Afterwards you can force the execution by adding ".par" to the whole thing and achieve parallelization.
Example code:
A parallelized map with random values (simulating your parallel hash map):
scala> myMap
res14: scala.collection.parallel.immutable.ParMap[Int,Int] = ParMap(66978401 -> -1331298976, 256964068 -> 126442706, 1698061835 -> 1622679396, -1556333580 -> -1737927220, 791194343 -> -591951714, -1907806173 -> 365922424, 1970481797 -> 162004380, -475841243 -> -445098544, -33856724 -> -1418863050, 1851826878 -> 64176692, 1797820893 -> 405915272, -1838192182 -> 1152824098, 1028423518 -> -2124589278, -670924872 -> 1056679706, 1530917115 -> 1265988738, -808655189 -> -1742792788, 873935965 -> 733748120, -1026980400 -> -163182914, 576661388 -> 900607992, -1950678599 -> -731236098)
Get an iterator and create a Stream from the iterator and filter it.
In this case my predicate is only accepting pairs (of the value member of the map).
I want to get 10 even elements, so I take 10 elements which will only get evaluated when I force it to:
scala> val mapIterator = myMap.toIterator
mapIterator: Iterator[(Int, Int)] = HashTrieIterator(20)
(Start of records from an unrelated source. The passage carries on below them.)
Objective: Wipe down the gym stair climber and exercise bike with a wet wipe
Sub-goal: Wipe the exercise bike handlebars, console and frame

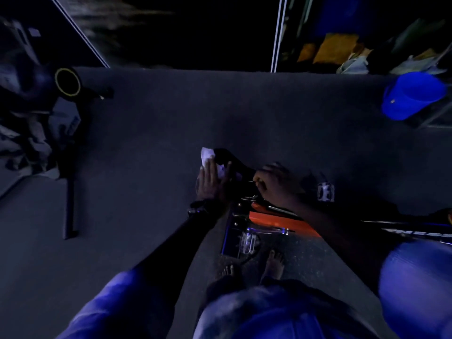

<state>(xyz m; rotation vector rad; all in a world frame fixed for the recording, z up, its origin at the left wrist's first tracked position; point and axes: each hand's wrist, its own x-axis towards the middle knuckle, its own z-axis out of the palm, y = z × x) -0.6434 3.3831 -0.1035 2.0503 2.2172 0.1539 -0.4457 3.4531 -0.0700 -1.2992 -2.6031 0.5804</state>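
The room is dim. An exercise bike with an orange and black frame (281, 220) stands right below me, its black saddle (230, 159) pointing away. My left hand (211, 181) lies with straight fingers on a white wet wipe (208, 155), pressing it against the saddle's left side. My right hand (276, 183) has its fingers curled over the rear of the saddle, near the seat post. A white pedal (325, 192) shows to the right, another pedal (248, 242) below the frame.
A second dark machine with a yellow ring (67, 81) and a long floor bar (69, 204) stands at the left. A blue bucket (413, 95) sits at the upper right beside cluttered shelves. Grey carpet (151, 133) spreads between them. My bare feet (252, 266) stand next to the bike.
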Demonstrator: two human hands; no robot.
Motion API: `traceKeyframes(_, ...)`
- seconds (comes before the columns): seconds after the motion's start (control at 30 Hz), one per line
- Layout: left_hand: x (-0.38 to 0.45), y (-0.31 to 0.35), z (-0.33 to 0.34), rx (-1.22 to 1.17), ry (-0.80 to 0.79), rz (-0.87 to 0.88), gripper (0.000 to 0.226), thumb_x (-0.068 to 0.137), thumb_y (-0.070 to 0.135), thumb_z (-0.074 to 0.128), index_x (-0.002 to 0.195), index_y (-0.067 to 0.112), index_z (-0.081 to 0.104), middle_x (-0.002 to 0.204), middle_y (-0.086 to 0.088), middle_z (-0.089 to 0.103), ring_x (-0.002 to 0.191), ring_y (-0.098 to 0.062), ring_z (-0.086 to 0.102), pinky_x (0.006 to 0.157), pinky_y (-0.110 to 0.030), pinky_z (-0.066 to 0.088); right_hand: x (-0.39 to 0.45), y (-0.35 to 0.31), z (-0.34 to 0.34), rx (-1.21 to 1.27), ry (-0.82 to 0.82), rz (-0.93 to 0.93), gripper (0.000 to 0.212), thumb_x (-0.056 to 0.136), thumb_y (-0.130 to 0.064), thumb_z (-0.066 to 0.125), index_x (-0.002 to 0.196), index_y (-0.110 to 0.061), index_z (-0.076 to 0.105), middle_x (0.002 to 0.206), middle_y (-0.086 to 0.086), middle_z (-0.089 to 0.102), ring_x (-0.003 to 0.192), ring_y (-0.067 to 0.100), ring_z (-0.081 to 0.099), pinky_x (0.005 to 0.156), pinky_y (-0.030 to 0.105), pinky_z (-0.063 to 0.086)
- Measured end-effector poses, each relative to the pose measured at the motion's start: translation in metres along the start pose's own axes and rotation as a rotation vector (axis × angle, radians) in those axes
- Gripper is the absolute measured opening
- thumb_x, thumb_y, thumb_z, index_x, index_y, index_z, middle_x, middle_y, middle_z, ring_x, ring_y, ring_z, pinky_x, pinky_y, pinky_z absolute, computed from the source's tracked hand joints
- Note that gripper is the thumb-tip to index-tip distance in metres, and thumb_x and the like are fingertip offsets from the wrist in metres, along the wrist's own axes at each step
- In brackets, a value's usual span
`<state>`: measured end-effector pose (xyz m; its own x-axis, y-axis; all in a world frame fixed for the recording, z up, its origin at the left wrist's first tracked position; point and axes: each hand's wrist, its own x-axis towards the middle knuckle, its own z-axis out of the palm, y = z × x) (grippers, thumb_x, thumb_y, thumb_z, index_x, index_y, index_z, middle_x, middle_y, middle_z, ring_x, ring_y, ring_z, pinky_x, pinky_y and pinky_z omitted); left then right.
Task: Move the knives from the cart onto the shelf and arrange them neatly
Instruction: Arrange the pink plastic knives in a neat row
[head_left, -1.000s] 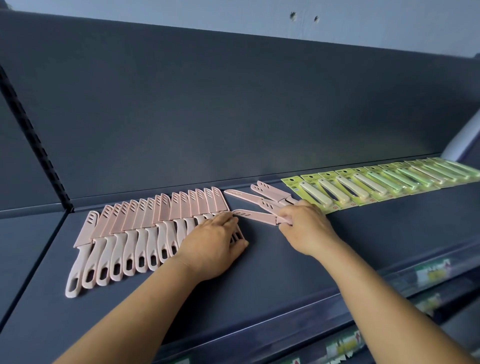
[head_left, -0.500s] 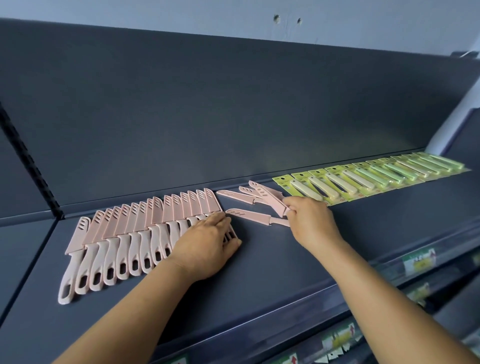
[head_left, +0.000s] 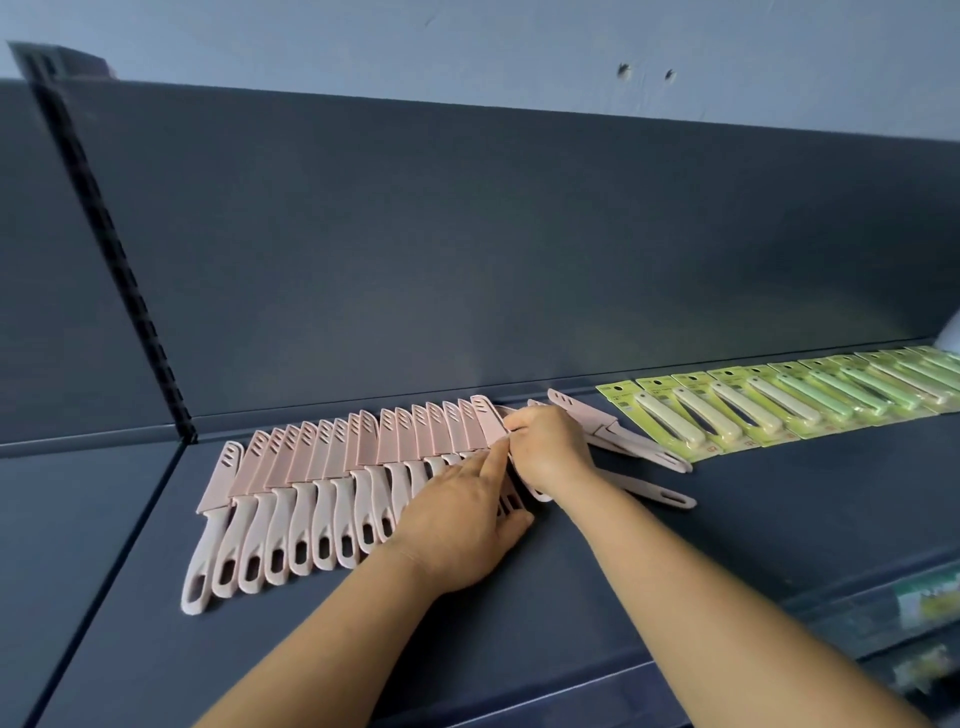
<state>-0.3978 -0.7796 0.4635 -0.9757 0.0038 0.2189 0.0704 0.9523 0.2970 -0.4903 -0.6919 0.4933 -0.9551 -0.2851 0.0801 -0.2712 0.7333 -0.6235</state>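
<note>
Pink knives laid in overlapping row on shelf. Left hand pressed flat on row's right end, grip released. Knife pinched by right hand at row end. Loose knives beside green packs.

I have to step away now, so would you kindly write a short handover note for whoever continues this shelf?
Left hand: flat on the right end of the pink knife row, steadying it.
Right hand: gripping one pink knife, setting it at the row's right end.
Done: an overlapping row of pink knives lies on the shelf.
Left: a few loose knives lie unaligned between the row and the green packs; add them. The cart is out of view.
</note>
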Motion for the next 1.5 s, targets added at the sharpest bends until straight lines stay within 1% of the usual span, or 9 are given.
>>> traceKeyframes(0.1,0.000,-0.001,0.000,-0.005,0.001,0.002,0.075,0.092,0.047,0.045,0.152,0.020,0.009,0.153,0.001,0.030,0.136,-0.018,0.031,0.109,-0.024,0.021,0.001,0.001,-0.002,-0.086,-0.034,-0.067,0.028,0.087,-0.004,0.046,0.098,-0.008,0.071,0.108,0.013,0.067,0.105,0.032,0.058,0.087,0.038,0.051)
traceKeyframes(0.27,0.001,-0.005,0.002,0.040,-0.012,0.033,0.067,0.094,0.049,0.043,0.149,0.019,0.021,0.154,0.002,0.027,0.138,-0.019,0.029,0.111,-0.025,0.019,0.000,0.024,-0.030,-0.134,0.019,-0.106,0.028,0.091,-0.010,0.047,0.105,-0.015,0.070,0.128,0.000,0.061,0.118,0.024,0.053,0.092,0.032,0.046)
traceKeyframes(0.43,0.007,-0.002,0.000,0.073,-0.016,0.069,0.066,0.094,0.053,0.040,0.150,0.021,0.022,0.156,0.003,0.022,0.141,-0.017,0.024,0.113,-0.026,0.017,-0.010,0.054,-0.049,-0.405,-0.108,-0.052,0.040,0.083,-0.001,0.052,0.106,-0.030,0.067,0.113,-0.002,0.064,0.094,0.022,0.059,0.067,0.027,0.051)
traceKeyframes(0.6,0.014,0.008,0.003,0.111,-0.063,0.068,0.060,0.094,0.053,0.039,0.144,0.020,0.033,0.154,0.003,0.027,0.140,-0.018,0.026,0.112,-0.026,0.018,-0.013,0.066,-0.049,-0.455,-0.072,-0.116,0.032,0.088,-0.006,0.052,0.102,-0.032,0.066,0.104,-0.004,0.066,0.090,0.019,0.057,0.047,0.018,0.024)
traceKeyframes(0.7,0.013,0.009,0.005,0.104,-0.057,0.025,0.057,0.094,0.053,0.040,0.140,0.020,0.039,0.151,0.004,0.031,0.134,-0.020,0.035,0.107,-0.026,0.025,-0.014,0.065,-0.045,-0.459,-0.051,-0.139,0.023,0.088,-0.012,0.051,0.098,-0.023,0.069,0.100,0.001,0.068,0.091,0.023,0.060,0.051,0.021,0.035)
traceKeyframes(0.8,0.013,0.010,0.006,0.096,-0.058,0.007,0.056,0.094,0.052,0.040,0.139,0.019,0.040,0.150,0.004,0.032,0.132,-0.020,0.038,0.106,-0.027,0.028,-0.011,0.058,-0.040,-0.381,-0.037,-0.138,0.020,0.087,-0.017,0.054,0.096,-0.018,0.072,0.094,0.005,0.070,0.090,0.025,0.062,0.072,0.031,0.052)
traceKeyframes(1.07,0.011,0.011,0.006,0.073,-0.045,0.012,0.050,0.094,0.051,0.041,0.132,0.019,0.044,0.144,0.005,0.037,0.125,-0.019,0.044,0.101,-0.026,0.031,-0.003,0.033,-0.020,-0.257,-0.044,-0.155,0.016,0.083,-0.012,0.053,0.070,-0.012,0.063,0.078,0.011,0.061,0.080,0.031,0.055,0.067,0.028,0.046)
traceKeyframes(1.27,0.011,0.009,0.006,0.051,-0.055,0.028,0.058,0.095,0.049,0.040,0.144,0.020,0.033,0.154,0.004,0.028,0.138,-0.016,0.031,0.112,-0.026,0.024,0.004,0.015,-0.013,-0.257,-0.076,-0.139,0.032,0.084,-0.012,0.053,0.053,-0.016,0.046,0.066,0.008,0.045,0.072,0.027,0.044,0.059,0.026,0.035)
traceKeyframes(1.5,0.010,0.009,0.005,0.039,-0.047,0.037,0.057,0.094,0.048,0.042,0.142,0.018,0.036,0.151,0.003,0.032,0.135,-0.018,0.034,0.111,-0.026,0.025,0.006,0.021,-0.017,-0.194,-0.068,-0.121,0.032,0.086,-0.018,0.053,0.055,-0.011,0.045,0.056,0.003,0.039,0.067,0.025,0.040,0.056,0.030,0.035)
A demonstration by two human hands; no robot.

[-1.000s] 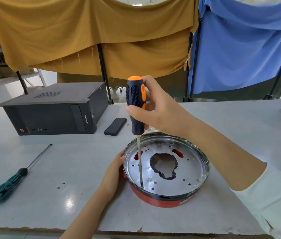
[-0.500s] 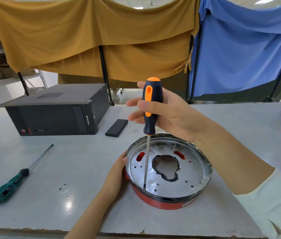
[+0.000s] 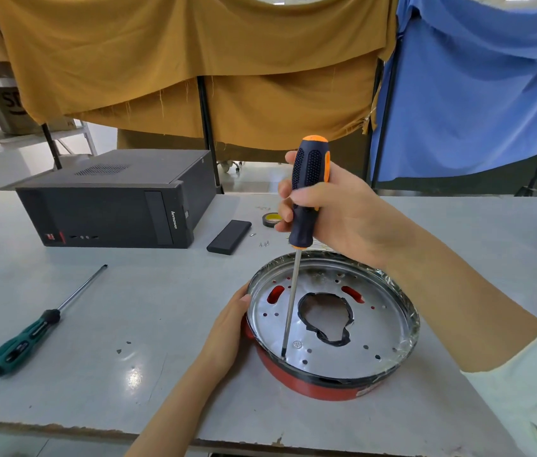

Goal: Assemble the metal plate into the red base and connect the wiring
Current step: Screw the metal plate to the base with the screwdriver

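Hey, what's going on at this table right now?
A person is screwing a metal plate into a red base. The right hand grips an orange-and-black screwdriver held nearly upright, its tip down at the plate's near-left edge. The left hand rests against the left side of the base and plate. A green screwdriver lies unused on the table, with a black computer case behind it.

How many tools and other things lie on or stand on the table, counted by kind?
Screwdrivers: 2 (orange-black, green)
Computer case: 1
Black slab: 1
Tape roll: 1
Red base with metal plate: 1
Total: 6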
scala> val r = Stream.continually(mapIterator.next()).filter(_._2 % 2 == 0).take(10)
r: scala.collection.immutable.Stream[(Int, Int)] = Stream((66978401,-1331298976), ?)
Finally, I force the evaluation which only gets 10 elements as planned
scala> r.force
res16: scala.collection.immutable.Stream[(Int, Int)] = Stream((66978401,-1331298976), (256964068,126442706), (1698061835,1622679396), (-1556333580,-1737927220), (791194343,-591951714), (-1907806173,365922424), (1970481797,162004380), (-475841243,-445098544), (-33856724,-1418863050), (1851826878,64176692))
This way you only get the number of elements you want (without needing to process the remaining elements) and you parallelize the process without locks, atomics or breaks.
Please compare this to your solutions to see if it is any good.